Nadine in NY Jones | 299 comments I just finished this one. I usually have a particular fondness for books that were written in a blinding fit of rage, and I expected to love this, but it didn't work for me. I SHOULD have identified madly with this character, I should have been all in, crying out "sing it sister!" ... but I was not. The machine-gun rat-a-tat-tat writing style kept me at arm's length at all times, and began to irritate me. I felt like the author was merely pretending to let me in, but she was not actually letting me in.

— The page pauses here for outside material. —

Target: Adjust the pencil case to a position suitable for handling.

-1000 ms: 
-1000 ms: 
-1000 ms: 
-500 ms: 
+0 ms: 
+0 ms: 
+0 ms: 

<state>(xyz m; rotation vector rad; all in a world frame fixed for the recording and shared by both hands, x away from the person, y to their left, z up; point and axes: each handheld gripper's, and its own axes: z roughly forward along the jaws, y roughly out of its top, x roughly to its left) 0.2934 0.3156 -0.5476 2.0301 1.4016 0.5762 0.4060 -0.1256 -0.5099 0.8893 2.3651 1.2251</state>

(To be clear, I still liked it quite a bit, but I didn't LOVE it the way I expected I would.)


message 44: by Nadine in NY (new)

Nadine in NY Jones | 299 comments Bretnie wrote: "-Um, can people really feel when they are ovulating?! This was new to me...."



I can not, but it seems my younger daughter can! So, yes, some people can.


message 45: by Care (new)

Care (bkclubcare) | 207 comments Bretnie wrote: "-Um, can people really feel when they are ovulating?! This was new to me...."

Yes. Yes, I was one who could tell, not all the time, but usually. And so could my mom. She referred to it as that feeling of "laying an egg" - made sense to me. It wasn't painful, just a notice of a different kind of feeling in the area, if that makes sense. Also another example of how women seem to experience very different versions of menopause, too.